Employers should take note that the ruling could lead to one of the most significant developments in employment law since the Court of Appeal’s 1993 decision in Ogilvy & Mather (NZ) Ltd v Turner in which damages for distress were claimed.
Recently the Human Rights Review Tribunal ruled in Hammond v Credit Union Baywide (NZCU), which has become commonly known as ‘the cake case’, that NZCU breached principle 11 of the Privacy Act 1993 by disclosing private information of a former employee, Ms Hammond.

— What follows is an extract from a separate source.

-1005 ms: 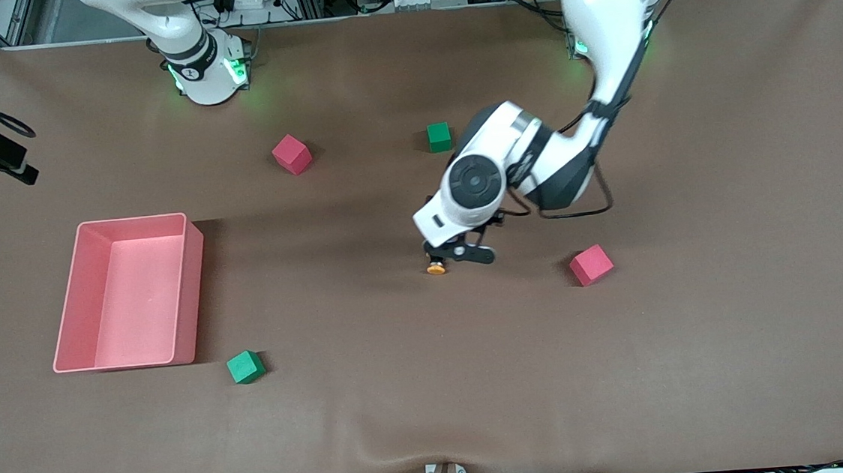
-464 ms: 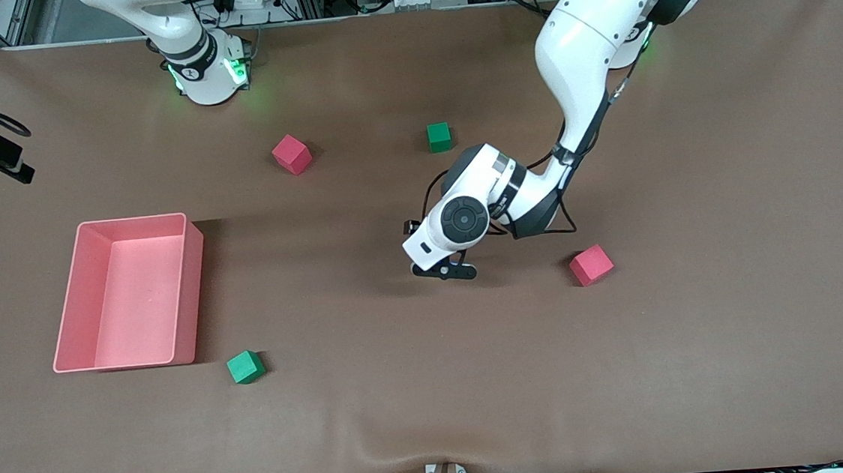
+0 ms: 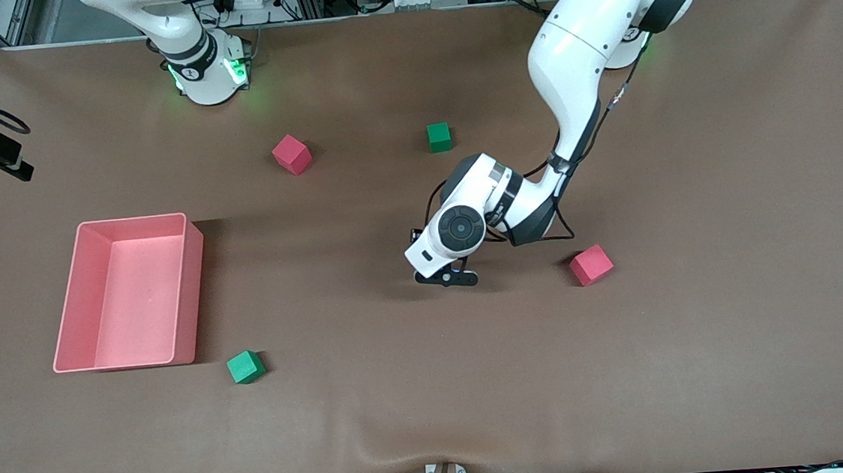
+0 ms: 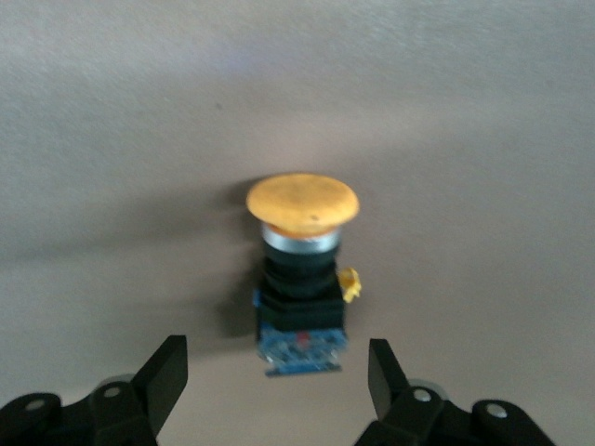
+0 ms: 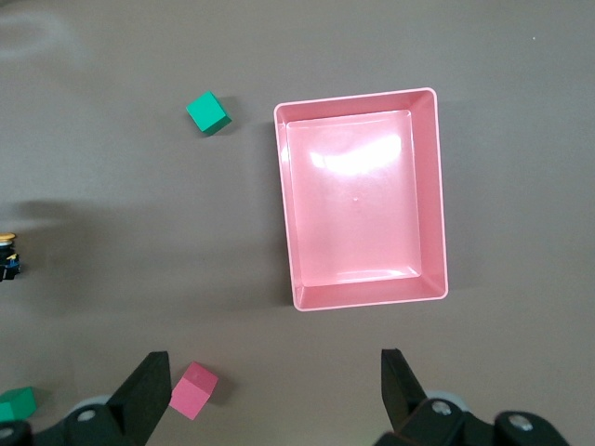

Ms Hammond baked a somewhat controversial cake which was iced with words “F*** you NZCU” and “C**t”, and posted a photo of it on Facebook. NZCU discovered the existence of the photo, obtained a copy, and subsequently proceeded to distribute the photo to recruitment agencies to deter them from recruiting Ms Hammond. Confidential details of the circumstances surrounding Ms Hammond’s resignation were disclosed, and NZCU went as far as pressuring Ms Hammond’s new employer to terminate her employment by suspending business with the company until she resigned. NZCU’s actions had a significant impact on Ms Hammond – she was unemployed for 10 months afterwards, and she suffered anxiety, stress, humiliation and financial difficulties.
The Tribunal awarded Ms Hammond a record-breaking sum of $98,000 for distress (hurt and humiliation), among other compensation for lost income, legal expenses, and damages for loss of benefit. The total damages awarded were $168,000.
A week after the ‘cake’ case, the Human Rights Review Tribunal issued another decision, Singh v Singh & Scorpion Liquor, and awarded the claimant, Mr Singh, $45,000 as damages for distress in addition to lost wages, costs and other remedies relating to a restraining order against further harassment. Mr Singh was racially harassed by his manager, both physically and verbally. In an attempt to stop the abuse, Mr Singh trimmed his hair and beard, which was against his Sikh faith, and led to his father disowning him. He also suffered from depression and anxiety. The Tribunal found that the cumulative effect of the manager’s actions was to rob Mr Singh of his dignity and attack his identity as an Indian, particularly of the Sikh faith.
The Employment Court has also recently reviewed the traditional compensatory amounts of between $5,000 and $7,000 for distress damages in the employment jurisdiction. In the recent decision of Hall v Dionex, the Court noted that despite inflation, the average amount of compensatory awards has remained stagnant in the past two decades. The Judge discussed the possibility of setting an upper limit for compensatory awards, as the Court of Appeal tried to do in NCR (NZ) Corp Ltd v Blowes. Adjusted for inflation, the upper limit today would be $33,000.
The Court balanced the need for moderation in the employment jurisdiction with the issues brought to light by the facts of the case. The Court concluded that in consideration of the hurt and humiliation suffered by the dismissed employee, a compensatory figure of $18,000 was appropriate. However, the remedy was cut by half due to the contributory conduct.
In another recent decision, Rodkiss v Carter Holt Harvey Ltd, the Court followed the approach in Hall v Dionex to fix a fair and reasonable amount for compensation in balance with necessary moderation. In this case the employee suffered anxiety and stress due to the unjustified actions of the employer, and suffered damage to his professional reputation in both his former and his new employment. The Court awarded a global figure of $20,000 for humiliation, loss of dignity and injury to feelings.
For some time there has been a concern that Courts and Tribunals generally under-compensate claimants, and the exercise upon which the Courts have to embark is one which is inherently difficult and unscientific. Judges have largely used past cases and previous experience as the tools for assessment of distress damages. It is however clear from recent cases that the Court is willing to look at applying alternative methods to assessing and fixing claims for distress. The main findings of these recent cases represent a significant move away from what has been deemed “artificially low” awards of compensation and damages.
For employers, this means increased awards can be expected where employees have a valid claim for a grievance and have suffered distress as a result.